The city is looking to cook up a new bylaw on street food and it is reaching out to vendors and members of the public for input.

The first of two public consultations hosted by the city’s municipal licensing and standards division will take place in committee room one at city hall, beginning at 6 p.m.

The meeting is being held with the aim of generating new ideas for a bylaw that would help encourage a more “vibrant” street food experience, according to a notice posted to the city’s website.

“We are trying to get a greater experience of food culture and offer different (street) dining experiences and to do that we want to work with all the stakeholders so we can really come up with a solution that is something we can be proud of,” Director of Policy Carlton Grant told CP24 Tuesday afternoon. “The two main things we have to do, though, is protect the health and safety of the consumer and make sure we understand the impact on the public realm. We must make sure city sidewalks and streets are used in a way that allows for pedestrian, traffic movement and great food experiences.”

Toronto has been criticized in the past for strict regulations on the street food industry that restricts the types of food that can be sold curbside and outlaws food trucks in most parts of the city.

The city did try to address the problem with the launch of the "A La Cart" program in 2009, but that initiative was later panned due to a long list of rules that restricted what vendors could sell and mandated the use of a specific cart provided by the city.

“I think we need to remove some of the red tape and the restrictions and then let the market determine what residents want,” Ward 15 councillor and street food advocate Coun. Josh Colle told Monday. “I don’t think the city or any other government should determine what people serve, how the market it or even how they house it. It is just a matter of unlocking the market and then staying away.”

Food trucks are currently prohibited from operating on public streets in most parts of the city and aren’t allowed within 25 metres of a restaurant serving similar food.

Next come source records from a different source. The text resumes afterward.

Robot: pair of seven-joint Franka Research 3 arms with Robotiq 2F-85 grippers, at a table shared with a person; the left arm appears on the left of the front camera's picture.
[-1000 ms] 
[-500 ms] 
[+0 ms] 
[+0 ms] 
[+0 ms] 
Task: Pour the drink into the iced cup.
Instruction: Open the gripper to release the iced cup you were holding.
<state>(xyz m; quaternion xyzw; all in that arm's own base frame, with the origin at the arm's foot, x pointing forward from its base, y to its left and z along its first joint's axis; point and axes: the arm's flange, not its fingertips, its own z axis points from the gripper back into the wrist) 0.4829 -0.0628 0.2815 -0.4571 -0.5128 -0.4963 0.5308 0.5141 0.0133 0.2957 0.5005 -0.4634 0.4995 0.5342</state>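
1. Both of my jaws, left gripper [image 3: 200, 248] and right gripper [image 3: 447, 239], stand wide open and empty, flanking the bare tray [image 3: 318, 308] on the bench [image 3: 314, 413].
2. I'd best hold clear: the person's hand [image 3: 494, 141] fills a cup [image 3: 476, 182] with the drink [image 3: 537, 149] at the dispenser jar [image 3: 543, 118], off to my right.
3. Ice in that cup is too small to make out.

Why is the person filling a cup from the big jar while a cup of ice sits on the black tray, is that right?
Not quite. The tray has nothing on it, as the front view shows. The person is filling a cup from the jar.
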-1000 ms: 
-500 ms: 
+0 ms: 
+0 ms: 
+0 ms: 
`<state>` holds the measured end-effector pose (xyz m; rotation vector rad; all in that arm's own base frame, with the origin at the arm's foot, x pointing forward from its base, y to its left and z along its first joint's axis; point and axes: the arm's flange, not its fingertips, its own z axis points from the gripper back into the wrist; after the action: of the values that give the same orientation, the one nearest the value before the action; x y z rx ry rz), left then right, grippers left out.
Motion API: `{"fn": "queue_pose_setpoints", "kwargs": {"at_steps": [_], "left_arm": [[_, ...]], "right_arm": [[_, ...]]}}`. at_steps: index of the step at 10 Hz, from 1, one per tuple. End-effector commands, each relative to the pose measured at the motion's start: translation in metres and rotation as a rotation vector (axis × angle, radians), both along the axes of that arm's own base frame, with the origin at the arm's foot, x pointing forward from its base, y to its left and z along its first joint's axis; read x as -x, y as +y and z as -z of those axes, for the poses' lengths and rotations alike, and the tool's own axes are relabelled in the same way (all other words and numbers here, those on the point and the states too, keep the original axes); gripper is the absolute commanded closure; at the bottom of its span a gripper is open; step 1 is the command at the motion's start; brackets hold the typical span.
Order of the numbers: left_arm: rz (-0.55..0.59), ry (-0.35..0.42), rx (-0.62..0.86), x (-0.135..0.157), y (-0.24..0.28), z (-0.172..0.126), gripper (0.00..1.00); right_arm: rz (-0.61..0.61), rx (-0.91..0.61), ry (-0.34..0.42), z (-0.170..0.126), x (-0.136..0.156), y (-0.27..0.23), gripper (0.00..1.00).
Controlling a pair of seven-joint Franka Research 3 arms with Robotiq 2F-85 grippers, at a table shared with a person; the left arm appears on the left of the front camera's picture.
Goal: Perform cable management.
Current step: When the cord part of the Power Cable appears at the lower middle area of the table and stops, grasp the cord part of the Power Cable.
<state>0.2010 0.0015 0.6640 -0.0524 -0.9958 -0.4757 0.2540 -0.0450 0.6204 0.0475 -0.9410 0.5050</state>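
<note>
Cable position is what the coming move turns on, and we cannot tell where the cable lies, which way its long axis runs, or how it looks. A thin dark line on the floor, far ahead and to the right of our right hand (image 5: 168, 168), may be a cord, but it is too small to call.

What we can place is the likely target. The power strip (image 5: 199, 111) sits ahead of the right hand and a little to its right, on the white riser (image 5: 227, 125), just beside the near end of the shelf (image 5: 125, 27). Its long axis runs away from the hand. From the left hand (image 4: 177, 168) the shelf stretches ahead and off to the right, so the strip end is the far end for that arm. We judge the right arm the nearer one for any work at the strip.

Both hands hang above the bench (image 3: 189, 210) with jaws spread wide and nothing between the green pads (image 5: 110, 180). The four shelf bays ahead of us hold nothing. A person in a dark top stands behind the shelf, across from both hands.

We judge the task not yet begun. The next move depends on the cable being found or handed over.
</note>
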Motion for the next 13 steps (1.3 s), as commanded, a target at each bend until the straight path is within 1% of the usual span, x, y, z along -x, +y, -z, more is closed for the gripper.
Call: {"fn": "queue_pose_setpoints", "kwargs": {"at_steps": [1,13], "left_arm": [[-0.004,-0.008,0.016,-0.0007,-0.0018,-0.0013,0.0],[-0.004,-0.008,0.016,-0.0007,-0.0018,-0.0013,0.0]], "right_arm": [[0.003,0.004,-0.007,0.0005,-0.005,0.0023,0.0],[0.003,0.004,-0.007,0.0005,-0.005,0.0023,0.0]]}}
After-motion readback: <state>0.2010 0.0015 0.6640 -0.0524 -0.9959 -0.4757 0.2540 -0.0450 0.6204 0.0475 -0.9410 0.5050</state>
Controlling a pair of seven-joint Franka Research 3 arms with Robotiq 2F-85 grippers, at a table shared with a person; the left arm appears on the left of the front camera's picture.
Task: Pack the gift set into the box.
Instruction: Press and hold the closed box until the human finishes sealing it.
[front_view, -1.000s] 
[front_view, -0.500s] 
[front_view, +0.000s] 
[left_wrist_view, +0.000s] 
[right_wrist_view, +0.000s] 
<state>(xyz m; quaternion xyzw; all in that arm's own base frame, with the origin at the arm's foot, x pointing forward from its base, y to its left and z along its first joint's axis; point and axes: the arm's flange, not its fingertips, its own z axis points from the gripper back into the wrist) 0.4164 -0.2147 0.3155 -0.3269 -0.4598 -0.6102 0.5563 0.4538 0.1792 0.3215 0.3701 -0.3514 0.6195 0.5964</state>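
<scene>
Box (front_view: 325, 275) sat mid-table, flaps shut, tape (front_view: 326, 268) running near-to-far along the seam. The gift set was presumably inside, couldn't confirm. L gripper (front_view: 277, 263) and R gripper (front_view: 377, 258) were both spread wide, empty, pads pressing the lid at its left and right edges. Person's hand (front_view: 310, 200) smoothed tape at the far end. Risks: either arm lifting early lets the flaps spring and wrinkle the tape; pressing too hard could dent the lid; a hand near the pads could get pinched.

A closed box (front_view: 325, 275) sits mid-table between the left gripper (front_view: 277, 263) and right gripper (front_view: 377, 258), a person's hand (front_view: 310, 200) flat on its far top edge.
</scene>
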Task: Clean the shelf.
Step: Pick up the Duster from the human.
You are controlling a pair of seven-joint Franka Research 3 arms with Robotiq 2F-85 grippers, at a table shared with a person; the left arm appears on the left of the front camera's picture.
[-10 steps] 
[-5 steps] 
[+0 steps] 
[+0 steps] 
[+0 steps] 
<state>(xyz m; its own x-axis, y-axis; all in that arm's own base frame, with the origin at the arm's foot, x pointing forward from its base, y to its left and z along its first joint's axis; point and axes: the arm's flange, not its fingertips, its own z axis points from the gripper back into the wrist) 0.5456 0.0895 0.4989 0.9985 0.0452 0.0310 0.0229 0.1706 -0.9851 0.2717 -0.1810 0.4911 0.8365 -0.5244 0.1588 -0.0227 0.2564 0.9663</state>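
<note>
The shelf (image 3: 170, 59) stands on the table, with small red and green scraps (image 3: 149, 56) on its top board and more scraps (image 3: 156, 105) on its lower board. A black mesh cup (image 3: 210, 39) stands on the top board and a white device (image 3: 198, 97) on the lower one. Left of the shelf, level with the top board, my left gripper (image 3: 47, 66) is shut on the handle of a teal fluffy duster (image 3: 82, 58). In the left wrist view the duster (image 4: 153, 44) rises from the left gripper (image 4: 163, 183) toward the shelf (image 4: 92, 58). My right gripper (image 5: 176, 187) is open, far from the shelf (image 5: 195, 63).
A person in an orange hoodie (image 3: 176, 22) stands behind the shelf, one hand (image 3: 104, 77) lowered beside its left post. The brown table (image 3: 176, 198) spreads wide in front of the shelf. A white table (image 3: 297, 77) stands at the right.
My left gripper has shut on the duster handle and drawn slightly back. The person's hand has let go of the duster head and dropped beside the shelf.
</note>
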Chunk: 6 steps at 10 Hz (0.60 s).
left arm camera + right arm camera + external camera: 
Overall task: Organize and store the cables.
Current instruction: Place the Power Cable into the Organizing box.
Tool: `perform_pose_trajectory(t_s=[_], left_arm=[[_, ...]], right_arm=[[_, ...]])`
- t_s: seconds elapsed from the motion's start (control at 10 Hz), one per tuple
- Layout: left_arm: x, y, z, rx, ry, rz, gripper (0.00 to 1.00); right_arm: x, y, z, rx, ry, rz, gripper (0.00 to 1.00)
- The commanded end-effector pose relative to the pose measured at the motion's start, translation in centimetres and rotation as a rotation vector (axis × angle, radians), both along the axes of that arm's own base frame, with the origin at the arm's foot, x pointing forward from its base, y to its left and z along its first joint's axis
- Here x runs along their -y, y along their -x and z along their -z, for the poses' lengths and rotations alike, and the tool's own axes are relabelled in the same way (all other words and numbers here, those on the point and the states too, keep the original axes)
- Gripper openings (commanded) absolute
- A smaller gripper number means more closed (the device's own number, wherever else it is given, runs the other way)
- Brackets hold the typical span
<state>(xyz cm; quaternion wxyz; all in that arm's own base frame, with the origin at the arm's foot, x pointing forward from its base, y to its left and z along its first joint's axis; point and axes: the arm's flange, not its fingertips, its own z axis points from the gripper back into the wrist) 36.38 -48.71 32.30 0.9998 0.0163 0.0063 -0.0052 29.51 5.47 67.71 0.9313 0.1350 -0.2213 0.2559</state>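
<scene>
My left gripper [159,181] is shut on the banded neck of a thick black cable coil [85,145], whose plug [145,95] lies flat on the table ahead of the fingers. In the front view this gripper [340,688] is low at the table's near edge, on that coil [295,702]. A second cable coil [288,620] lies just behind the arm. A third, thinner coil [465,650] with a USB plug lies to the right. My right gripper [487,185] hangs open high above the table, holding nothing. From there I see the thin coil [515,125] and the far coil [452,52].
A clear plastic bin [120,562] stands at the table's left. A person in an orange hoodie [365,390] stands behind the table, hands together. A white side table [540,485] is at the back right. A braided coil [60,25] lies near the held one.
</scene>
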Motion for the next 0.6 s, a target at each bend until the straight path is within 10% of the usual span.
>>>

Meanwhile, sidewalk carts are limited to selling the typical barbecue fare as well as a few other items such as vegetables, packaged fruit and bagels that were recently approved by council.

“A good street food scene can really animate the streets and it can bring such life to a city, which is a good thing for tourism and for people that live here. It is also just good food. This isn’t just an alternative to what we have now; it is gourmet and trendy and hip and all that type of stuff,” Colle told “There is just so much potential with this and we just have to make sure we are not hindering it.”

Staff will report to the licensing and standards committee on the results of the consultations sometime this spring.